15. That political rights precede property rights, which presumably means that the supposed original social contract was concluded by a bonfire in a cave and written down on the cave wall, or else the conditions of the pre-contract world allowed for creating the capital necessary to (at least) house the social contractors and provide them with ink and paper in some mysterious, propertyless way.

16. That having a sufficiently large clientele turns what is normally considered a robbery into what is commonly accepted as part of a necessary social service.

17. That a relatively small group of people is capable of possessing more knowledge and making more informed decisions with regard to directing the activities of any given society than the whole rest of the society in question.

18. That the notion of equality before the law leaves place for functional privileges.

19. That unconditional respect for the principle of non-aggression is “absolutist,” but unconditional respect for state-legislated law is not.

20. That the prevalence of statism indicates the advantageousness of statism, as if the same could not be once said about astrology, witch-hunting, slavery and legal racial discrimination.

21. That each of the above assertions is solidly justified, both theoretically and empirically, while the negation of any of them lies essentially beyond the pale of reasonable discussion.
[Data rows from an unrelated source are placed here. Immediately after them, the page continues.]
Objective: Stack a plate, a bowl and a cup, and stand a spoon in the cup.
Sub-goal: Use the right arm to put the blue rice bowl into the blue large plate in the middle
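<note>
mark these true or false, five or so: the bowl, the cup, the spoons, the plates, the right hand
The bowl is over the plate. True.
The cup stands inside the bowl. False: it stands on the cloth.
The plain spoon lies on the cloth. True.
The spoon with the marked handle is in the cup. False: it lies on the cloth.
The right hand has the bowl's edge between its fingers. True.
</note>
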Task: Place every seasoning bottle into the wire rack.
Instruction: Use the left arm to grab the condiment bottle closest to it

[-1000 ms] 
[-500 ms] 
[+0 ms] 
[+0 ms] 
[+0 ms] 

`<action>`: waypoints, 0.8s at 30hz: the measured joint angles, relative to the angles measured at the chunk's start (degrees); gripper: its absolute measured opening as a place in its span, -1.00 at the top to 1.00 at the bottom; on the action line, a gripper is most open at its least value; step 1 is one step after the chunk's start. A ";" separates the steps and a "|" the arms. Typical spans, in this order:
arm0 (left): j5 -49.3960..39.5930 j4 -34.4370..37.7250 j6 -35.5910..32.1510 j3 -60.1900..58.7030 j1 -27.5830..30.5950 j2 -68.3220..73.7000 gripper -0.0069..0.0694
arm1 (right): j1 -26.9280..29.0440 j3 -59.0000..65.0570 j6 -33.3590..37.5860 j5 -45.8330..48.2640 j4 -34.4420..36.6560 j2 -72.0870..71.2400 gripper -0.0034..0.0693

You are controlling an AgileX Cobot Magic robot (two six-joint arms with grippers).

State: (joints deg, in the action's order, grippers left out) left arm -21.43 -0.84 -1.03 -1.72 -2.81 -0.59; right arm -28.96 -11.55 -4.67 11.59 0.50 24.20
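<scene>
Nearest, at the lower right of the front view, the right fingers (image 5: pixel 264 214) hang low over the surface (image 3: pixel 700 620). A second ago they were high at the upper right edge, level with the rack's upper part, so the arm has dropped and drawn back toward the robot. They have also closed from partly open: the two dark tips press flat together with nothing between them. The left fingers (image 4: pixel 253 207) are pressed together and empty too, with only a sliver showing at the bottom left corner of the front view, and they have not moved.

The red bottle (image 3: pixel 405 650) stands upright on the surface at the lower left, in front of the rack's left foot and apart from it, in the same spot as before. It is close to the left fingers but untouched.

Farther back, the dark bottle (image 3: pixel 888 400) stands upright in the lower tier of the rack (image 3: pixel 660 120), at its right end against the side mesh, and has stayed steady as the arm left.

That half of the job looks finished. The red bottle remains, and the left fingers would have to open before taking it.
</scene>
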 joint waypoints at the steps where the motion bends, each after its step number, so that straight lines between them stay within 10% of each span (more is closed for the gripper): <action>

Having enumerated these (or other) reasons, it is worthwhile to confront the statist with the task of defending the allegedly moderate character of the doctrine he espouses. And even if he bites the bullet on this one and acknowledges statism’s radicalism, one should unhesitatingly confront him with another, equally difficult task – that of defending statism’s putative coherence. If he admits failure on this score as well, we should not be intellectually surprised, but we might at least feel tactically satisfied.